## Preprocessing 

In [1]:
import pandas as pd
import nltk
from bs4 import BeautifulSoup
import string
from nltk.corpus import stopwords

### 1. Read in csv file and create Dataframe & check shape.

In [2]:
str_data = """<html><h2>What is nlp??? </h2></html> 
Natural Language Processing, or NLP for short, is broadly defined as the automatic manipulation of natural language, like speech and text, by software.
The study of natural language processing has been around for more than 50 years and grew out of the field of linguistics with the rise of computers.
(In this post), you will discover what natural language processing is and why it is so important.
After reading this post, you will know => What natural language is and how it is different from other types of data."""
str_data

'<html><h2>What is nlp??? </h2></html> \nNatural Language Processing, or NLP for short, is broadly defined as the automatic manipulation of natural language, like speech and text, by software.\nThe study of natural language processing has been around for more than 50 years and grew out of the field of linguistics with the rise of computers.\n(In this post), you will discover what natural language processing is and why it is so important.\nAfter reading this post, you will know => What natural language is and how it is different from other types of data.'

### 2-1. Cleaning - Remove HTML

In [3]:
def remove_html(text_data):
    """
    WRITE THE CODE
    """

    soup = BeautifulSoup(text_data, 'lxml')
    return soup.get_text()

processed_text = remove_html(str_data)
print(processed_text)

What is nlp???  
Natural Language Processing, or NLP for short, is broadly defined as the automatic manipulation of natural language, like speech and text, by software.
The study of natural language processing has been around for more than 50 years and grew out of the field of linguistics with the rise of computers.
(In this post), you will discover what natural language processing is and why it is so important.
After reading this post, you will know => What natural language is and how it is different from other types of data.
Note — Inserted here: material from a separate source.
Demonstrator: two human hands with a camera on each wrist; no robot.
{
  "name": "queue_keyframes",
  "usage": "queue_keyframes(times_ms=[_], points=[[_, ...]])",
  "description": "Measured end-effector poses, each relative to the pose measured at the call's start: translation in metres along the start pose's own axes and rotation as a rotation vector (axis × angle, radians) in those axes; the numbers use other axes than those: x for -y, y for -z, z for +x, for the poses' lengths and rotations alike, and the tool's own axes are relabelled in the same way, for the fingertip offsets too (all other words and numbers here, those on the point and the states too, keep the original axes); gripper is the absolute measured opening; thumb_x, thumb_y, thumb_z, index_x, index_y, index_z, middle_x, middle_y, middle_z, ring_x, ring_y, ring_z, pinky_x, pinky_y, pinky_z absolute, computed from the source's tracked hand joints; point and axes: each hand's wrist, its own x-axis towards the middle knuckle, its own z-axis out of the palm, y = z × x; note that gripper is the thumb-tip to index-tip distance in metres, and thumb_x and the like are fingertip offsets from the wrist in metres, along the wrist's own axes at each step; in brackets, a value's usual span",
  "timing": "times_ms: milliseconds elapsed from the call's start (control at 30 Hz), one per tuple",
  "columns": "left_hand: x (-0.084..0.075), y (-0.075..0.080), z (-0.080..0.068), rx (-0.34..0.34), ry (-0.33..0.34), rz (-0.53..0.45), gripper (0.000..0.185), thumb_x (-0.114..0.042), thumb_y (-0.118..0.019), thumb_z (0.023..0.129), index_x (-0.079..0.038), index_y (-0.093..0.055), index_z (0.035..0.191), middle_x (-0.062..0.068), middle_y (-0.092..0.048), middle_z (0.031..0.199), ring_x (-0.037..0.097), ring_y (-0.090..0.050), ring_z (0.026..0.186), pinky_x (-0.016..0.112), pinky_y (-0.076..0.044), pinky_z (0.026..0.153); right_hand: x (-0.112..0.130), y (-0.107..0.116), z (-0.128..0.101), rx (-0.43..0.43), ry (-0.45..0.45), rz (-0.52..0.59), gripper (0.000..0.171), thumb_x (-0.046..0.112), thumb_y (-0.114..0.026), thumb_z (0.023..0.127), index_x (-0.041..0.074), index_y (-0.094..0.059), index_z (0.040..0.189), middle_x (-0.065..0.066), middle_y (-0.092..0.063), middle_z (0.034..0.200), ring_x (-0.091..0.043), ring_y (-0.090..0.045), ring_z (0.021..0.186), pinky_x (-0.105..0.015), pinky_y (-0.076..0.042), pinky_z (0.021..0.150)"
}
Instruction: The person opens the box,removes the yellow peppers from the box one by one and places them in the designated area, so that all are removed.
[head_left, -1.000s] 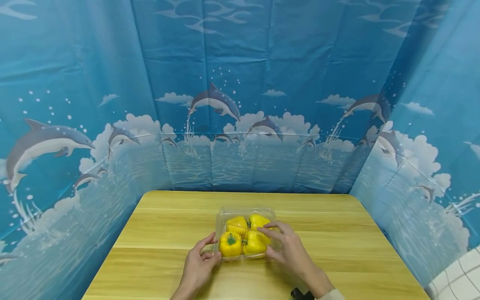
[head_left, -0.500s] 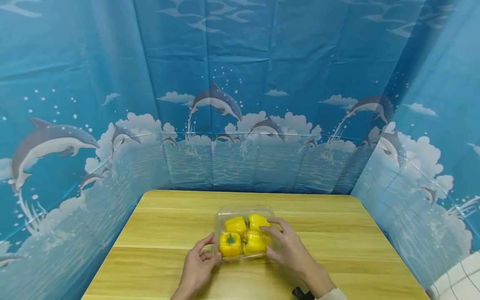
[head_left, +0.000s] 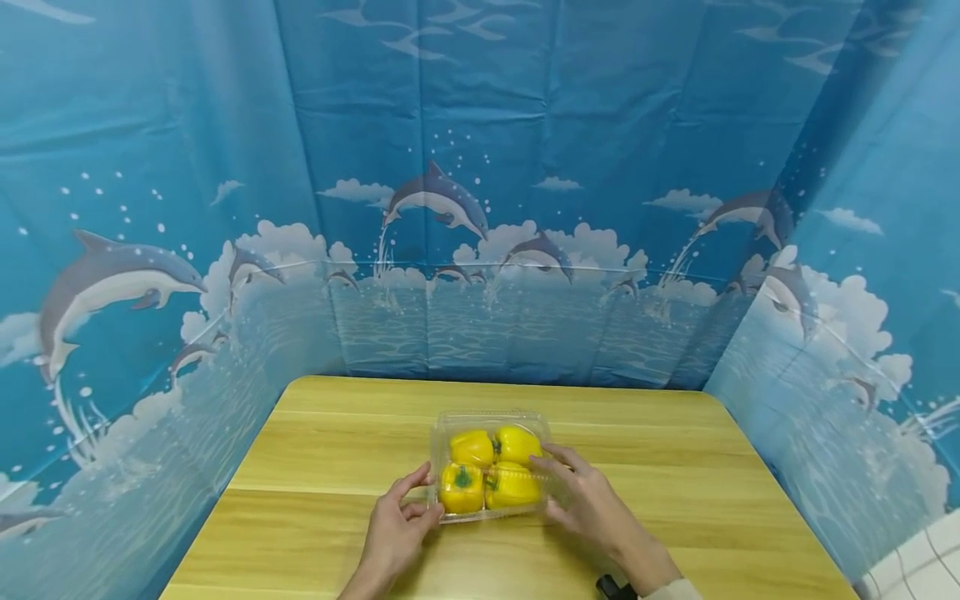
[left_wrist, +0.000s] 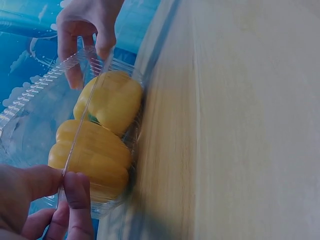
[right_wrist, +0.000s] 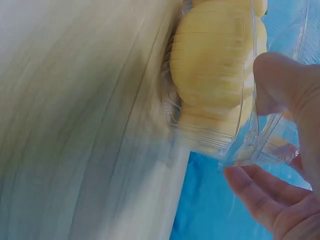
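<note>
A clear plastic clamshell box [head_left: 442, 437] stands near the middle of the table, holding several yellow bell peppers [head_left: 462, 492] with green stems. Its transparent lid lies over them in the head view. My left hand [head_left: 397, 529] pinches the rim at the front left corner; thumb and fingers [left_wrist: 77, 192] close on the thin edge in the left wrist view. At the right side, my right hand [head_left: 596, 512] grips the box's edge, thumb [right_wrist: 275, 82] on the rim and fingertips at the corner. Two peppers [left_wrist: 112, 100] press close to the box's side wall.
The box sits on a wooden table [head_left: 330, 450] with rounded far corners. Blue dolphin-print curtains [head_left: 525, 167] enclose the back and both sides. A black object [head_left: 615, 588] shows by my right wrist, beside a pale sleeve [head_left: 675, 592].
My right hand has shifted slightly right, its fingers drawing back from over the lid to the edge. My left hand keeps its hold on the corner. The head view has turned slightly.
</note>
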Motion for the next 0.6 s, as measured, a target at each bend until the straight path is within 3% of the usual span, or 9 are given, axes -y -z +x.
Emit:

### 2-2. Cleaning - Remove punctuation(구두점) & Lower case

In [4]:
## Check English's punctuation
print('Punctuation: ', string.punctuation)

Punctuation:  !"#$%&'()*+,-./:;<=>?@[\]^_`{|}~


In [5]:
def remove_punctuation(text):
    sent = []
    for t in text.split(' '):
        no_punct = "".join([c for c in t if c not in string.punctuation ])
        sent.append(no_punct)
    
    sentence = " ".join(s for s in sent)
    return sentence

In [6]:
rmv_punc_sentence = remove_punctuation(processed_text)
print(rmv_punc_sentence)

What is nlp  
Natural Language Processing or NLP for short is broadly defined as the automatic manipulation of natural language like speech and text by software
The study of natural language processing has been around for more than 50 years and grew out of the field of linguistics with the rise of computers
In this post you will discover what natural language processing is and why it is so important
After reading this post you will know  What natural language is and how it is different from other types of data


In [7]:
lower_sentence = rmv_punc_sentence.lower()
print(lower_sentence)

what is nlp  
natural language processing or nlp for short is broadly defined as the automatic manipulation of natural language like speech and text by software
the study of natural language processing has been around for more than 50 years and grew out of the field of linguistics with the rise of computers
in this post you will discover what natural language processing is and why it is so important
after reading this post you will know  what natural language is and how it is different from other types of data


### 3. Lemmatization & Tokenization with spacy library

In [8]:
## using "spacy" library
import spacy

## Load the installed model "en_core_web_sm" into "nlp"
nlp = spacy.load('en_core_web_sm')

In [9]:
## 'doc' is a sequence of Token objects 
## it holds all information about the tokens, their linguistic features and their relationships.
doc = nlp(lower_sentence.strip())

In [11]:
tok_lem_sentence = [(token.text, token.lemma_) for token in doc ]
tok_lem_sentence[:15]

[('what', 'what'),
 ('is', 'be'),
 ('nlp', 'nlp'),
 (' \n', ' \n'),
 ('natural', 'natural'),
 ('language', 'language'),
 ('processing', 'processing'),
 ('or', 'or'),
 ('nlp', 'nlp'),
 ('for', 'for'),
 ('short', 'short'),
 ('is', 'be'),
 ('broadly', 'broadly'),
 ('defined', 'define'),
 ('as', 'as')]

In [12]:
tok_lem_sentence = [token.lemma_ for token in doc]
tok_lem_sentence[:15]

['what',
 'be',
 'nlp',
 ' \n',
 'natural',
 'language',
 'processing',
 'or',
 'nlp',
 'for',
 'short',
 'be',
 'broadly',
 'define',
 'as']

### 4. Remove stop words(불용어: 큰 의미가 없는 단어)

In [13]:
# if you do not have 'stopwords' then run the below statement.
nltk.download('stopwords')

[nltk_data] Downloading package stopwords to /Users/chu-
[nltk_data]     ingyu/nltk_data...
[nltk_data]   Unzipping corpora/stopwords.zip.


True

In [16]:
from nltk.corpus import stopwords

In [17]:
stop_words = set(stopwords.words('english'))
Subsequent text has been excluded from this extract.